Lynda Benglis grew up in Lake Charles, Louisiana and obtained her MFA in 1964 at Newcomb College in New Orleans. By the end of the decade she had moved to New York City. The Bykert Gallery, where she worked, was the first to display her art, and it was at this gallery that she encountered the Vogels. Between 1969 and 1974 she held fifteen solo shows. Life gave her a double-page photo spread in 1970. Her sculptures were unorthodox, the materials dripped or poured, encaustic and latex built up in colored lumps and mounds, or tipped in streams across the floor and labeled Odalisque, a riff on the traditional wall-mounted canvas painting.

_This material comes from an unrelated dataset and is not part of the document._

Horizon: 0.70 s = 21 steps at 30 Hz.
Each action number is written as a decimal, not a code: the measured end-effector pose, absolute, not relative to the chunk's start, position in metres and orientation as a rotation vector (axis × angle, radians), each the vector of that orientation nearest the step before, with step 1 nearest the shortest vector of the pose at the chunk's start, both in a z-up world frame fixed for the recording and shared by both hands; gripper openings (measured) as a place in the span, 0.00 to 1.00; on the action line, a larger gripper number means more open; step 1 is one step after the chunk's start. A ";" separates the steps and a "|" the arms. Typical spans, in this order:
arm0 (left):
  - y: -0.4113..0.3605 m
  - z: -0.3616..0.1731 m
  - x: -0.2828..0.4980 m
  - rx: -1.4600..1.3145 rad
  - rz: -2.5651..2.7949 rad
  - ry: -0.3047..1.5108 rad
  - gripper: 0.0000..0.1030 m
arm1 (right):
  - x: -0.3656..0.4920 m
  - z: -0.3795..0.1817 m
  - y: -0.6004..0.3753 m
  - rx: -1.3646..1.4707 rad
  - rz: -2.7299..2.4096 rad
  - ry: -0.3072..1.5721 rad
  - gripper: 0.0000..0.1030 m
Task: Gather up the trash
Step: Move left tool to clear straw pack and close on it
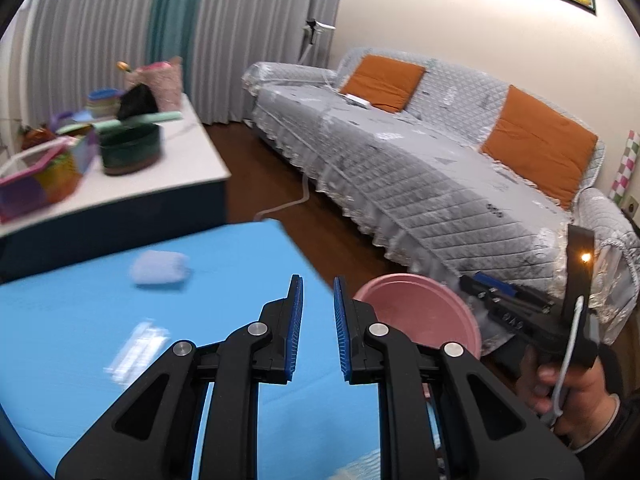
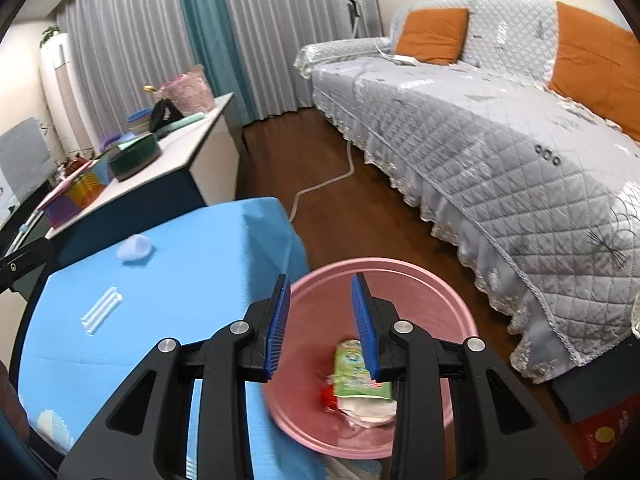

The size and color of her works stood out in a period of minimalism. A teaching position at the University of Rochester brought her into contact with the school’s video equipment and in 1972 she began a series of pioneering video works. Recently she has experimented with ceramics. “Benglis's willingness to mix up gendered tropes (e.g., heroic scale and sparkly finishes) and to laugh at credos of every ideological stripe set her apart from both the orthodoxies of feminism and the sexism of the mainstream art world,” reported Art in America during a traveling retrospective in 2009. “Looking back now, we see that her work, for all its variety, always remains grounded in process and materials.” The Guggenheim Museum has her work in its collection, as does the Museum of Modern Art, NYC, the Tate Modern, the Whitney Museum, and the National Gallery of Art. Benglis has received a Guggenheim Fellowship and two National Endowment of the Arts grants.